Bandwidth, as it relates to network connections, is the amount of throughput a connection is capable of sustaining: the number of bits per second that can be pushed through the interface. Modern data centres work in the realm of 10 Gb, 40 Gb, and even 100 Gb links, with some 1 Gb legacy links still around. Latency, though, is the time it takes data to travel across the network. Usually, latency is measured as an RTT, or round-trip time: this is the time a packet takes to get from source to destination and back. Within the data centre, latency is measured in milliseconds (ms) and is generally in the less than 5 ms range. Over the Internet, a good rule of thumb is 25 ms within a given country, 100 ms within a given continent, and 150 ms intercontinental. These limits are very close to the speed of light limit, which is fundamental. The final consideration, even more esoteric than both of these, is the number of packets an interface is able to process per second (PPS). This is something that switches are rated on, and tends to be in the millions of packets per second range.
These three numbers, then, define our Internet connection and are closely related. If we put enough packets through an interface, we can saturate the number of packets the interface can process and start buffering before we have utilised all of the bandwidth. Buffering the packets will increase the latency, and our links begin to look slow, even though they are barely used from a bandwidth point of view.

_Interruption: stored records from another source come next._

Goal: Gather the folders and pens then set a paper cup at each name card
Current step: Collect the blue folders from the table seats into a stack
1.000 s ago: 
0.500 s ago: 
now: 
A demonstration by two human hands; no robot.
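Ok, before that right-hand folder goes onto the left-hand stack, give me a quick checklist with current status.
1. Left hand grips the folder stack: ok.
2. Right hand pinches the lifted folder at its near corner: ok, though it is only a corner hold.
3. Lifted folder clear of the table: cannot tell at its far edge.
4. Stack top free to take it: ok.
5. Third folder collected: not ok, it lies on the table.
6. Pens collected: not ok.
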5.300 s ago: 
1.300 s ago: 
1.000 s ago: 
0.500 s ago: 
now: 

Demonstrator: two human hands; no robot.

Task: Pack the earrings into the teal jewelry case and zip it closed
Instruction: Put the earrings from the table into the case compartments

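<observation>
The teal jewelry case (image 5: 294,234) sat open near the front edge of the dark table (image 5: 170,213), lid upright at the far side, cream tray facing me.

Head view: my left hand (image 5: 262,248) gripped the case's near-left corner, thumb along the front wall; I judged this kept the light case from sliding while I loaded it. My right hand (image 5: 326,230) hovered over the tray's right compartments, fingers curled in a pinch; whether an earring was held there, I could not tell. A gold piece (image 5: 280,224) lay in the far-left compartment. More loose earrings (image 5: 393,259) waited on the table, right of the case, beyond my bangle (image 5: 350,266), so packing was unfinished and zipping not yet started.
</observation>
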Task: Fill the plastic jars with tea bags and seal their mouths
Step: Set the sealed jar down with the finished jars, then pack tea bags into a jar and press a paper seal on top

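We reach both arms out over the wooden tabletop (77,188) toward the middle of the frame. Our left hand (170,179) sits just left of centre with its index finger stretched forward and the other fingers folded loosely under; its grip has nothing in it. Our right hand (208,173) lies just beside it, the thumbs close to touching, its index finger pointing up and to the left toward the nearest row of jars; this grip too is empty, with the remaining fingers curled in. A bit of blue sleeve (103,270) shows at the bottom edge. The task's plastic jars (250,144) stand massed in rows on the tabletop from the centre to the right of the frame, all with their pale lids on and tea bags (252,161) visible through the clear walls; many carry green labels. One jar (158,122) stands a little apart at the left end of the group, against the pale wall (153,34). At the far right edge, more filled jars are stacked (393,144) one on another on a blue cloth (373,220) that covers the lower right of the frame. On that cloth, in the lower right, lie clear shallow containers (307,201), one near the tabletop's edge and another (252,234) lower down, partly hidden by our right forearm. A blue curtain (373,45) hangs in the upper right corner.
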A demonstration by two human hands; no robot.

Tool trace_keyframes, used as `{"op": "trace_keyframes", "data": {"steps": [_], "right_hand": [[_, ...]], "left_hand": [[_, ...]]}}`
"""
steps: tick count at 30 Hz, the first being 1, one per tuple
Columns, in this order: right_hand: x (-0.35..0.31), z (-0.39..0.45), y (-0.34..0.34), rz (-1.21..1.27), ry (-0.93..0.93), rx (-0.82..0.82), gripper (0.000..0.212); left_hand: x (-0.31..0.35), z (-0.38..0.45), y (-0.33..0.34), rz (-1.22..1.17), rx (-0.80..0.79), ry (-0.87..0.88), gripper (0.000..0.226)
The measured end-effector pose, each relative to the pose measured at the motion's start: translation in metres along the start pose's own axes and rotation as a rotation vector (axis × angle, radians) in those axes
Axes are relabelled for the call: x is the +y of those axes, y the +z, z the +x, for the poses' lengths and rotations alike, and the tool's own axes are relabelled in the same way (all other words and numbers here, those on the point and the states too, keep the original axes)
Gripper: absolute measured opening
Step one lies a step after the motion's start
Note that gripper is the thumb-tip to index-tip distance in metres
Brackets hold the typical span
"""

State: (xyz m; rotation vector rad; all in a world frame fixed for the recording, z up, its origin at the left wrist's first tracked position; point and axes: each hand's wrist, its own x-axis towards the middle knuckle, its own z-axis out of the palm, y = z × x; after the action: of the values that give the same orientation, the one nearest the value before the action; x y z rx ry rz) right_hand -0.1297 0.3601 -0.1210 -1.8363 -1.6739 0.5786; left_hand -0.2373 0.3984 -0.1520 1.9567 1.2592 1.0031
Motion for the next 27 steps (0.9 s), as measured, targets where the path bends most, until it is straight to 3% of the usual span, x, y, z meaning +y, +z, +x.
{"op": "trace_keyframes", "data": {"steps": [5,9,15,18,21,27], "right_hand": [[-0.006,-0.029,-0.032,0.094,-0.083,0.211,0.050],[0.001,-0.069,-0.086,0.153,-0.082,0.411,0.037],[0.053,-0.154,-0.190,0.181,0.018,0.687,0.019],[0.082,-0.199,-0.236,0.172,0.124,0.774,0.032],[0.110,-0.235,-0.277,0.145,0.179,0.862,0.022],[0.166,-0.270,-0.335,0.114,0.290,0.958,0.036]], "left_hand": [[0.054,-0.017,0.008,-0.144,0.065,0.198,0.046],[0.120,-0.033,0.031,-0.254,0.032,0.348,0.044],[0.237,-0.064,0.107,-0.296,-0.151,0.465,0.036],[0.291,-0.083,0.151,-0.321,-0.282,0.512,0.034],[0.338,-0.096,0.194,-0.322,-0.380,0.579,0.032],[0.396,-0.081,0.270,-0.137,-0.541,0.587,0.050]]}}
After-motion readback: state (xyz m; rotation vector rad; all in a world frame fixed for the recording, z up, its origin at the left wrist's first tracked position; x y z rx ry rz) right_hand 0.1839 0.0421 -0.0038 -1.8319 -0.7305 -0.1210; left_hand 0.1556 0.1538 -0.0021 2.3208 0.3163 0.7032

If we put enough large packets through the link, we can saturate the bandwidth, stopping the command and control packets from being allowed onto the link and so introducing latency. As we can see, latency is the first indicator of problems.
Latency can be introduced at the routing and firewall layers as well as at the switch layer. Routing, IDS, and firewalling all involve a lot of inspection of the packets, which can add to the latency. So, just monitoring latency doesn’t tell us the whole story. Storage connections tend to have jumbo frames enabled so that they can saturate the bandwidth of links with relatively few packets. IoT (Internet of Things) connections are at the other end of the scale, with many small packets. It becomes obvious, then, that where LAN and particularly SAN connections can be monitored easily and closely, and fixed with the addition of more bandwidth, IoT is going to be a much, much more complex situation to deal with.
In the case of IoT, the traffic always originates outside the data centre. Immediately, we have to deal with the highest latencies around, with devices likely scattered to the four corners of the globe. We have many, many small updates—almost certainly many millions of very small, time-sensitive updates. We have lots of routing and almost certainly multiple levels of inspection and multiple ISPs even before we get to the data centre. What’s more, almost all of these issues are outside the control of the enterprise, the devices being in customer homes and on mobile networks. Finally, as the number of packets that can be switched depends more on the capacity of the switch and router CPU than it does on the interface speed, adding in links to a switch will not help when a system is saturated with small packets. Only adding in more devices will, which in itself leads to scaling issues, as more logic is required to choose between the devices.
What is the solution? Peering will be one small step, with enterprises working more closely with consumer ISPs than has been the case in the past. This can only go so far, though. It would be impossible to peer with all ISPs, even if it would help. More distribution of data centres is the most likely case, with the workload becoming more distributed to distribute the load and be closer to the endpoints. Ultimately, however, this will be a problem that must be solved by the applications the devices run.